Temperature
Nhiệt độ (tham số lấy mẫu)
A sampling parameter (0–2) that controls the randomness of LLM output — lower values produce deterministic responses, higher values produce creative ones.
Temperature is a hyperparameter that controls how "adventurous" the model is when selecting the next token. At each step, the model produces a probability distribution over all possible next tokens. Temperature reshapes that distribution before sampling.

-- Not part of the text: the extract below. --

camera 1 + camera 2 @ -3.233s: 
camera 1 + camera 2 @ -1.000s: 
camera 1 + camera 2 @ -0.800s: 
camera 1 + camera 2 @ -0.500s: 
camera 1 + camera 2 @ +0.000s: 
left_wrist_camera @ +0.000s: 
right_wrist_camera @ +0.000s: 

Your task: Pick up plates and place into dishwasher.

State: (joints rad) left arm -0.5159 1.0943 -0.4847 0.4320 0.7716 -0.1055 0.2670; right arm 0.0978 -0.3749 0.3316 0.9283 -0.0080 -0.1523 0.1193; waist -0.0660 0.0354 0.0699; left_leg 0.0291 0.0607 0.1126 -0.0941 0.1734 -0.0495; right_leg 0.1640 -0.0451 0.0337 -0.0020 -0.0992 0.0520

**The math (intuitive version)**
- *Temperature 0*: Always pick the most likely token. Output is deterministic and repetitive. - *Temperature 1.0*: Sample from the raw distribution. Balanced between coherence and variety. - *Temperature > 1.0*: Flatten the distribution — low-probability tokens become more likely. Output becomes more diverse but also more likely to be nonsensical.
**Practical settings**
| Use case | Recommended temperature | |---|---| | Code generation, data extraction | 0.0–0.2 | | Factual Q&A, summarization | 0.3–0.5 | | Conversational chat | 0.7–0.9 | | Creative writing, brainstorming | 1.0–1.3 |
**Temperature vs top-p**
Top-p (nucleus sampling) is a related parameter: only sample from the smallest set of tokens whose cumulative probability exceeds p. Most models let you tune both, but changing one at a time and leaving the other at default is usually the right approach.
**Pitfalls**
Temperature 0 is not "safe" — it can still hallucinate, it just hallucinates the same thing every time. High temperature does not make models more accurate, only more varied. For production data extraction or classification, keep temperature near 0 for consistency.